Connections to different databases are reflected by different tree levels and different icons in the DQ Repository tree view because the logical and physical structure of data differs from one relational database to another. The highest level structure "Catalog" followed by "Schema" and finally by "Table" is not applicable to all database types. For further information, see Catalogs and schemas in database systems.

How to create a connection

Prerequisite(s): You have selected the Profiling perspective of the studio.

To create a database connection, do the following:

  1. In the DQ Repository tree view, expand Metadata, right-click DB Connections and select Create DB Connection.

    The [Database Connection] wizard opens.

  2. In the Name field, enter a name for this new database connection.

    Do not use spaces in the connection name.

    Note

    Avoid using special characters in the item names including:

    "~", "!", "`", "#", "^", "&", "*", "\\", "/", "?", ":", ";", "\"", ".", "(", ")", "'", "¥", "'", """, "«", "»", "<", ">".

    These characters are all replaced with "_" in the file system and you may end up creating duplicate items.

  3. If required, set other connection metadata (purpose, description and author name) in the corresponding fields and click Next to proceed to the next step.

  4. In the DB Type field and from the drop-down list, select the type of database to which you want to connect. For example, MySQL.A warning message pops up if the database type you have selected cannot be used in the Profiling perspective.

    For further information about supported databases, see the Talend Installation Guide.

    Note

    If you select to connect to a database that is not supported in the studio (using the ODBC or JDBC methods), it is recommended to use the Java engine to execute the column analyses created on the selected database. For more information on column analyses, see Defining the columns to be analyzed and setting indicators, and for more information on the Java engine, see Using the Java or the SQL engine.

  5. In the DB Version field, select the version of the database to which you are creating the connection.

  6. Enter your login, password, server and port information in their corresponding fields.

    If needed, click the button to show all connection fields without having to scroll down in the wizard.

  7. In the Database field, enter the database name you are connecting to. If you need to connect to all of the catalogs within one connection, if the database allows you to, leave this field empty.

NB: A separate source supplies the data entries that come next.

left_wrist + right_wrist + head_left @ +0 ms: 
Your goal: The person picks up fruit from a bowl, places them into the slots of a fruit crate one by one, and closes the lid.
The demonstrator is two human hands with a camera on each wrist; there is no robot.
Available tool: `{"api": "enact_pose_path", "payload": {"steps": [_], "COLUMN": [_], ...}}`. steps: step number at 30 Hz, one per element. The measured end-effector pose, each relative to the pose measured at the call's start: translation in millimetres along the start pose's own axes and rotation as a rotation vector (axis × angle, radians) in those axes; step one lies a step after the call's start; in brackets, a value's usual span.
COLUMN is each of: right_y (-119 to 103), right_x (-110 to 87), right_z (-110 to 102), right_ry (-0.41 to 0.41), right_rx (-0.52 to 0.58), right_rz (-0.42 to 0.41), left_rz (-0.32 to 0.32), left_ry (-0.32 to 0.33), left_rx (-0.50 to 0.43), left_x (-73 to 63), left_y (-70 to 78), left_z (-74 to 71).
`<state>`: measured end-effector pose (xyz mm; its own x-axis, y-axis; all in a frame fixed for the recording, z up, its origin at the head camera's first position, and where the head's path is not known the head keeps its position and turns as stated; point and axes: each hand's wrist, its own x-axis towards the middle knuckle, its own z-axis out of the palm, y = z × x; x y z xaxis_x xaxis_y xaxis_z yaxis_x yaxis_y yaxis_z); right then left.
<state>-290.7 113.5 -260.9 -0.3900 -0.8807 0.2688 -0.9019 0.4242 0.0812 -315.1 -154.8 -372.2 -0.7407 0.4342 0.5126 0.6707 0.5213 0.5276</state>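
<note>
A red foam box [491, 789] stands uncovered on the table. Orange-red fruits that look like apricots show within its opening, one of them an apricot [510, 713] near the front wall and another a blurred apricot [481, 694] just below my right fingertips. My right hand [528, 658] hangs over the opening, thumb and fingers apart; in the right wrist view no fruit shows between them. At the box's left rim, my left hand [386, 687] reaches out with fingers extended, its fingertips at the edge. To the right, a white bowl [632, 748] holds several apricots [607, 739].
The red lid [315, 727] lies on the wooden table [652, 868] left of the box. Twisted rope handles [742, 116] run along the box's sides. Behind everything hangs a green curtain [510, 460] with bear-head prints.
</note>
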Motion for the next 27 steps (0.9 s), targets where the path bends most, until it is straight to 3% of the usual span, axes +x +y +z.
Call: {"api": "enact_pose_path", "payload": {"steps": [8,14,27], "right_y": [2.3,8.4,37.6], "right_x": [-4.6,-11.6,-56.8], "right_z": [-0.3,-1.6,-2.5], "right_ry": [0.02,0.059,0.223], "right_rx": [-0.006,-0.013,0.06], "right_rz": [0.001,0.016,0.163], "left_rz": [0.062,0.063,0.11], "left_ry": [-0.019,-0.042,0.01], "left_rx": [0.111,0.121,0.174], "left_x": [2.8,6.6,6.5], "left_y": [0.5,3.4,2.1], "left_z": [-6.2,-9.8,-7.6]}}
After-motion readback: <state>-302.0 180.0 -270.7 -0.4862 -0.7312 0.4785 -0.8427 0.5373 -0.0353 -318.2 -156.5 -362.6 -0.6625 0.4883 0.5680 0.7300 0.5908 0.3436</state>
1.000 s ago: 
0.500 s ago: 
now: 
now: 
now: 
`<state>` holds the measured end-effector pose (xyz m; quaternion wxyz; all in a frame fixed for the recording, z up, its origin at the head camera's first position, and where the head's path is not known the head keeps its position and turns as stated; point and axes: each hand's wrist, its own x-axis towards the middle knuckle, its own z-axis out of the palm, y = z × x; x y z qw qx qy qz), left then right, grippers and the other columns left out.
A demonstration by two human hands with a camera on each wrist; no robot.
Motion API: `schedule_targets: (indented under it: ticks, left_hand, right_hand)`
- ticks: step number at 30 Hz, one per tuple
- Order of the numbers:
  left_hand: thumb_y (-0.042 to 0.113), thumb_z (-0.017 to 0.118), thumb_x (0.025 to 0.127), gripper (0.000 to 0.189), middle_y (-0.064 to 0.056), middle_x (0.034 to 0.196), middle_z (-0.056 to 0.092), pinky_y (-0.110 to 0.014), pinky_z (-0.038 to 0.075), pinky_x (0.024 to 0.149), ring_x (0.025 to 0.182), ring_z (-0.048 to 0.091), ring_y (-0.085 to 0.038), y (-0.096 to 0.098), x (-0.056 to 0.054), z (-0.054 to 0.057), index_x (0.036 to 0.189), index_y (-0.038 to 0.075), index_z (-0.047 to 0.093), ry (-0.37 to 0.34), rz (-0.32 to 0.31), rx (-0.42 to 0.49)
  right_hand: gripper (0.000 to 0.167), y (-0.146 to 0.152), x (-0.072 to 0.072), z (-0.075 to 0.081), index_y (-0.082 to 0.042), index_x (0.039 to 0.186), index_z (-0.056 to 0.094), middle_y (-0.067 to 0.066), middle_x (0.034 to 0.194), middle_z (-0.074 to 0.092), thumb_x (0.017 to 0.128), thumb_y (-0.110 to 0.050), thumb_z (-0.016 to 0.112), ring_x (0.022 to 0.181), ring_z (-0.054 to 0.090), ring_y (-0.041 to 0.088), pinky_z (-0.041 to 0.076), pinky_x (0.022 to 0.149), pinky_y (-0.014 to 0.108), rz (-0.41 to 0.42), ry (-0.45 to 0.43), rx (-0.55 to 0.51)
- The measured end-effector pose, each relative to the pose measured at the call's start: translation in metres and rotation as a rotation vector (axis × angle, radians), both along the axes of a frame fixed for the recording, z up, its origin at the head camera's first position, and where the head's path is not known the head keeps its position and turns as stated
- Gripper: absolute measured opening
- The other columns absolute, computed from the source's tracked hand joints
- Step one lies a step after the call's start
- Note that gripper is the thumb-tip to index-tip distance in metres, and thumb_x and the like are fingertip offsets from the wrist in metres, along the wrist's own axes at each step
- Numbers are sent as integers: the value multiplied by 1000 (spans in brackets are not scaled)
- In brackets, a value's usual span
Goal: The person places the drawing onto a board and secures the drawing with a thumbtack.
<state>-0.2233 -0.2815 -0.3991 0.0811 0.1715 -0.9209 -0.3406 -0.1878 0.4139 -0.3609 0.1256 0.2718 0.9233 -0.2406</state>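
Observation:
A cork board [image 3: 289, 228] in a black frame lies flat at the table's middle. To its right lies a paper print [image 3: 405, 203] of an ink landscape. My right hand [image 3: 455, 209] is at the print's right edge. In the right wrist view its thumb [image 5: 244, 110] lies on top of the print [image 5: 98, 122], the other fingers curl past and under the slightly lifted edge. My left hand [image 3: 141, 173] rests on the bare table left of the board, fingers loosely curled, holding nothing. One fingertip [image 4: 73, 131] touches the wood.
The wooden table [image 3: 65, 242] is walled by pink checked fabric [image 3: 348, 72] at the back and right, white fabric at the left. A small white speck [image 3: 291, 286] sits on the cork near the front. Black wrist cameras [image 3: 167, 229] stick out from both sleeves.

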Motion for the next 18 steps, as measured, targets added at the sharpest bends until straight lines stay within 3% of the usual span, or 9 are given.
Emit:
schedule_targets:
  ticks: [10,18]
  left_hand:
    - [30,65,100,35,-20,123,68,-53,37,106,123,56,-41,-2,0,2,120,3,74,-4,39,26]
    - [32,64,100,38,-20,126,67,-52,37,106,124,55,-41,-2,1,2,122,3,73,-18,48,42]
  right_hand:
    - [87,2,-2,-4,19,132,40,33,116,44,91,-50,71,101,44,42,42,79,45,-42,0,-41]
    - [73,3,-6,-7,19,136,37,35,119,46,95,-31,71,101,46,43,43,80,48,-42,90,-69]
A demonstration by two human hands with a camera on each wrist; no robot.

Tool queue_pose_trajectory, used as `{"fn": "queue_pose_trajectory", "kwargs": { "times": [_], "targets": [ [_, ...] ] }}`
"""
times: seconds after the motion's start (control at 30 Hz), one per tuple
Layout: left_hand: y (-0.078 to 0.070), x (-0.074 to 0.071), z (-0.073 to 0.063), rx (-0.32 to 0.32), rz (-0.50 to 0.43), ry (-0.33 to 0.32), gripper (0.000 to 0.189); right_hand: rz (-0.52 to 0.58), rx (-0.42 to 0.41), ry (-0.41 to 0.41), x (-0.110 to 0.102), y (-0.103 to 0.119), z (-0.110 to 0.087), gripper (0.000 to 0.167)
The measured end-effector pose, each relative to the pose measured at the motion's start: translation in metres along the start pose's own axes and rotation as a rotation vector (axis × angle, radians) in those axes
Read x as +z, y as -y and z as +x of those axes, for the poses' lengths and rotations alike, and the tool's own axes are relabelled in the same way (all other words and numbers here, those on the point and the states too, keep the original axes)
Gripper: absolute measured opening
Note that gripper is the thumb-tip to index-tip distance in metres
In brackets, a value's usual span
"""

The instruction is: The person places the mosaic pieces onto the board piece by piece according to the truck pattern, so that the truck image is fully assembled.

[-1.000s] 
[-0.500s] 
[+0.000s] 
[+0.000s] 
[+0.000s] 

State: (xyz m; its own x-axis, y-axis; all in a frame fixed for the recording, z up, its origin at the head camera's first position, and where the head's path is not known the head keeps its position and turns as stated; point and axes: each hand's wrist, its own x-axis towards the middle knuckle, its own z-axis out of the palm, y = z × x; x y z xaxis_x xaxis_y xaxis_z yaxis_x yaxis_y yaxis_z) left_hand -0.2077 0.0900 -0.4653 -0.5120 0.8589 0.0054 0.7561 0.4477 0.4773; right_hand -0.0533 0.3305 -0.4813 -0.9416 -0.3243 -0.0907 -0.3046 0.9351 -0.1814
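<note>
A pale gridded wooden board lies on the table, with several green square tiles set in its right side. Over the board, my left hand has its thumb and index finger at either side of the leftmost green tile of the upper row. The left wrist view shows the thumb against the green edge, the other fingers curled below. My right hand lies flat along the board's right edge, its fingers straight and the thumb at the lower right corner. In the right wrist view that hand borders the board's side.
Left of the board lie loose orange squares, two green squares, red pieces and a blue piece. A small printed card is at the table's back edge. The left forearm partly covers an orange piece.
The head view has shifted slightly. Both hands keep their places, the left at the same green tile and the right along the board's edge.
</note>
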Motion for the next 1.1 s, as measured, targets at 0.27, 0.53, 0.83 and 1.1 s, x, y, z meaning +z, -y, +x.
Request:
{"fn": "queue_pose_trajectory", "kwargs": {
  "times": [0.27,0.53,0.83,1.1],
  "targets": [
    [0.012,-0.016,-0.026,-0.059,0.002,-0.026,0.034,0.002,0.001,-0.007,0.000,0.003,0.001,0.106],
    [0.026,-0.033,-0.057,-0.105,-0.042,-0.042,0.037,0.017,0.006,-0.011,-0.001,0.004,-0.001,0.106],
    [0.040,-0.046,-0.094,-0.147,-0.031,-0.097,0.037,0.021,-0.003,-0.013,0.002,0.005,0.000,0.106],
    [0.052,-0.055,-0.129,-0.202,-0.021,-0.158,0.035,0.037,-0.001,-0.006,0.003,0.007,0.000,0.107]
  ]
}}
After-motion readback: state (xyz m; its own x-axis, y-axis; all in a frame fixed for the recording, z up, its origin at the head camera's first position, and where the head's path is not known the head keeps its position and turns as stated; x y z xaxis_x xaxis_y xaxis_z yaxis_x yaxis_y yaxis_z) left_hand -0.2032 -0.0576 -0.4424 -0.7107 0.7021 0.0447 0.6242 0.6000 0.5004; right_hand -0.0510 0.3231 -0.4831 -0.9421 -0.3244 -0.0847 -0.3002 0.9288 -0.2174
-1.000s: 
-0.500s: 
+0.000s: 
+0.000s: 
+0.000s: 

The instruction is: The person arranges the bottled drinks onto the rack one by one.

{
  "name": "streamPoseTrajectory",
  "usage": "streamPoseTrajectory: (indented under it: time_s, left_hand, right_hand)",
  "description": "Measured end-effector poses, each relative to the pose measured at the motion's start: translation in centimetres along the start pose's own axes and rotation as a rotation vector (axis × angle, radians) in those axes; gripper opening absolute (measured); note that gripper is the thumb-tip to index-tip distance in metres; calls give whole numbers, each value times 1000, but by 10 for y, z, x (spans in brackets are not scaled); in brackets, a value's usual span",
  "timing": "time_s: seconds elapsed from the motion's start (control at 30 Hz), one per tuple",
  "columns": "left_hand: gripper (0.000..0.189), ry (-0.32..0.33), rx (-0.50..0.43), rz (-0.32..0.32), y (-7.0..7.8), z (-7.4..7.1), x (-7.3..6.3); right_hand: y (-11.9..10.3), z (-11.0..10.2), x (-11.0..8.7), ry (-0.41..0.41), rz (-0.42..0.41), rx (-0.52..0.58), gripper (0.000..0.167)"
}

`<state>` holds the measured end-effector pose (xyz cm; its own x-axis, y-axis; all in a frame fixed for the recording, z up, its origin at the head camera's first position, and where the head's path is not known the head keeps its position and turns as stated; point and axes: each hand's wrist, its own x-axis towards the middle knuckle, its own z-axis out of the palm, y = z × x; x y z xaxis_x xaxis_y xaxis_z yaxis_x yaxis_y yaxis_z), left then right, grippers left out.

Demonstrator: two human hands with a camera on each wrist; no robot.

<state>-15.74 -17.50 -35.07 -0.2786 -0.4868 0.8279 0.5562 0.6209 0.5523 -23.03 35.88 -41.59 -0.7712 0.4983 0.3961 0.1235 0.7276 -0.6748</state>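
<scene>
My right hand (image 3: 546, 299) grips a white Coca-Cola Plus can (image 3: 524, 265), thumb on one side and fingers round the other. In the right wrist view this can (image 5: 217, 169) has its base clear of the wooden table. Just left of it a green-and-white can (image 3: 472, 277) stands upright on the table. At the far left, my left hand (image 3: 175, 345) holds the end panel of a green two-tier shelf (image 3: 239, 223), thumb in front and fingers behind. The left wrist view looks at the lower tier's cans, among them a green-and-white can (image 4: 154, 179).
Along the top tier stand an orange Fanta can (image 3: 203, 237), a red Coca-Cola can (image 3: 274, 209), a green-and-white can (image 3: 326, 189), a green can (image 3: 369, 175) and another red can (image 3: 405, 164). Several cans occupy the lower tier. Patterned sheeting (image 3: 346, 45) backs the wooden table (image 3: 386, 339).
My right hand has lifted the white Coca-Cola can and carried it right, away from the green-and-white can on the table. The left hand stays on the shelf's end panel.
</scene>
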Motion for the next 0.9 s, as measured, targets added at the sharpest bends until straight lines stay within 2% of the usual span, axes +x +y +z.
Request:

  8. Click the Check button to verify if your connection is successful.

    If you have not already installed the database driver (.jar file) necessary to use the database, you will have a wizard prompting you to install the relative third-party module, click Download and Install and then close the wizard.

    For further information about identifying and installing external modules, see the Talend Installation Guide or click the How to install a driver link in the wizard.

    For further information about the Module view, see Displaying the Module view.

  9. If needed, export your connection as a context and centralize it under the Context node in the Integration perspective of your Studio. This enables you to reuse this context in the data quality analyses that use the current connection. You can also create different context parameters for the same connection and later choose to execute an analysis on one specific context. For further information, see Using context variables to connect to data sources.

  10. Click Finish to close the [Database Connection] wizard.

    A folder for the created database connection is displayed under DB Connection in the DQ Repository tree view and under the Metadata node in the Integration perspective. The connection editor opens with the defined metadata in the studio.

    Once you create the connection, you can open in the studio a preview of the data in a specific database table. For further information, see Previewing data in the SQL editor.

From the connection editor, you can:

  • Click Connection information to show the connection parameters for the relevant database.

  • Click the Check button to check the status of your current connection.

  • Click the Edit... button to open the connection wizard and modify any of the connection information.

For information on how to set up a connection to a file, see Connecting to a file.

How to create a connection from a catalog or a schema

You can create a connection on a database catalog or schema directly from a database connection.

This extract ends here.